Raedeman’s words kept echoing around inside his head. Perhaps, Kale tried to tell himself, it was only his bargain with Raedeman that left this lingering uneasiness. Officially, the deal was done. Raedeman had his necklace and Kale had Marzi. Simple as that. Or was it? Kale knew that he was not some naive child -- he hadn’t negotiated too hastily, he hadn’t failed to ask the proper questions. But still, with someone like Raedeman, could a person ever be truly sure? Raedeman existed before the earth was created, and even his fall from heaven happened countless years prior to Kale’s own birth. Who knew what snaky, twisted, patient plans might lurk in a mind like that?
Again, wind invaded the room, spitting water onto its two occupants. As the droplets touched Marzi’s bare skin, he shivered, and mumbled an incoherent protest, before falling silent again. With a surge of effort, Kale tore free from his lethargy. Standing up, he moved his hands over the bed, until he found the blanket wadded up against its footboard, having been kicked there much earlier during the frenzy of their passion. Gently, Kale pulled it up over Marzi. And as he did so, the fear came back twice as bad as before, and he knew that he could no longer pretend that it was Raedeman who scared him.
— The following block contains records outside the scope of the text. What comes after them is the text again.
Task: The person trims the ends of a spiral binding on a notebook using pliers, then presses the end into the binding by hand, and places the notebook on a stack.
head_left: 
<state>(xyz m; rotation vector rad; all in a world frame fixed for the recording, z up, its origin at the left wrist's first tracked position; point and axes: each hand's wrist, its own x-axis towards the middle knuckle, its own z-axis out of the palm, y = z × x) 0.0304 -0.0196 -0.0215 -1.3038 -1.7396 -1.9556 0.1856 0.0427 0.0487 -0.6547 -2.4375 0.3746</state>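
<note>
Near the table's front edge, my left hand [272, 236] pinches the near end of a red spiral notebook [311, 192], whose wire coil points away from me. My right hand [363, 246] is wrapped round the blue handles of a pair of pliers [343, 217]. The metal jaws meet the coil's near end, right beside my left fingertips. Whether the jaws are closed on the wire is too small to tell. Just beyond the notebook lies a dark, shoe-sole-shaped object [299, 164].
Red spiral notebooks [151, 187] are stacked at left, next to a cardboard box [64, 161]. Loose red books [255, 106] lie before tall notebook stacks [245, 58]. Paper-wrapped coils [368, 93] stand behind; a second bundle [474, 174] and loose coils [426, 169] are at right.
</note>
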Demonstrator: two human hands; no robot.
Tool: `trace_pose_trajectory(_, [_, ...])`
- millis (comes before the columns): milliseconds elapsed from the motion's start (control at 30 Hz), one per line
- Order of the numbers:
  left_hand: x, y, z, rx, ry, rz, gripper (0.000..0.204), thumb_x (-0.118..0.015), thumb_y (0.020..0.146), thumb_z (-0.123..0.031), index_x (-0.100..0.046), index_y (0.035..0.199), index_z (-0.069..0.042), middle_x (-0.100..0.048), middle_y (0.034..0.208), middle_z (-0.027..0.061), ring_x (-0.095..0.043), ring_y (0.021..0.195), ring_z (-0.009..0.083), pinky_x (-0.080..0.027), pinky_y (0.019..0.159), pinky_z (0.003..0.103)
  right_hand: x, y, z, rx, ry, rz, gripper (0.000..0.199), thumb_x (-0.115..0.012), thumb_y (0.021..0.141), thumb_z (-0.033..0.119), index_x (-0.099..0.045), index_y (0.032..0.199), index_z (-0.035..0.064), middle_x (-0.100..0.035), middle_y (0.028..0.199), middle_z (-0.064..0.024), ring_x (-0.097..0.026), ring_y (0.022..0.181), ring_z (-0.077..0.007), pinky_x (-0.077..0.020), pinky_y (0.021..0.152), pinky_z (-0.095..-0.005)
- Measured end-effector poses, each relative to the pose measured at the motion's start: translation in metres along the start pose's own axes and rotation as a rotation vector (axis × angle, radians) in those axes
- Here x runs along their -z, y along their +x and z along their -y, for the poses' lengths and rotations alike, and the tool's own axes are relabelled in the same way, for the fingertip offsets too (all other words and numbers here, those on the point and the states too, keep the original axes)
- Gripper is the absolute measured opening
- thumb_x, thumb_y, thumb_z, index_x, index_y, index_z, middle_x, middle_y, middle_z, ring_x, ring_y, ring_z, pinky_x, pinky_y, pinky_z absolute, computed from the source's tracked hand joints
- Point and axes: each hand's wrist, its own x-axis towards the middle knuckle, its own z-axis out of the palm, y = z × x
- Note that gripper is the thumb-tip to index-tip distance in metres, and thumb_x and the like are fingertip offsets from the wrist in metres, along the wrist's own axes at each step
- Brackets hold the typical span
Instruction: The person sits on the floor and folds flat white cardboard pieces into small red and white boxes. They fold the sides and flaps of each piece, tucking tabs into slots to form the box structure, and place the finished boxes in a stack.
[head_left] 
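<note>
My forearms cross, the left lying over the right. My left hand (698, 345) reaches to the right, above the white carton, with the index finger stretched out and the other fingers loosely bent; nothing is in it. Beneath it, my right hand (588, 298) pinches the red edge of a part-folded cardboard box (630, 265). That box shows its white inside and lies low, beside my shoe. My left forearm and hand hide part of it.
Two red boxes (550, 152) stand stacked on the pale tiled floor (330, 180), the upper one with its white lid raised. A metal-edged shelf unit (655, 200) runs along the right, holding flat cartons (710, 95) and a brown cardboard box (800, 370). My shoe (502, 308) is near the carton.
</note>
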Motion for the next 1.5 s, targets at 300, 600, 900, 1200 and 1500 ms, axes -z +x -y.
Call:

One way or the other, he will be your undoing.
From a young age, Kale had known that the world did not welcome him. He was not human. If they ever learned the truth, they would fear and revile him. But he was also a long way from being truly demonic. Even spawn mocked him for being a weak taintling, and they would kill him if they could, for no other reason than to destroy the constant reminder of his ancestry. The constant reminder of a time in the past when one of their kind had chosen to love a human. Without any race to call his own, Kale realized that he’d have to make his own place in the world. And he had. He’d developed what powers he could, he’d plotted against the opponents he could beat, while appeasing the ones he couldn’t. He’d built a small world of his own. He’d terrorized, and murdered, and risked his life countless times, and never once felt afraid. Not once.
Until that night in December, when a young man lay dying in the snow, his body ripped apart by the magic Kale had inflicted on him. That was when Kale had first tasted it. And even then, he hadn’t understood. Instead, he slammed the door of his heart shut, as if he could imprison the feelings inside it, and slowly starve them to death. But they hadn’t died. So he’d tried to placate them. He’d bound Marzi’s body, and broken his spirit, and enslaved his soul. He’d taken back what was his. And still, the fear remained.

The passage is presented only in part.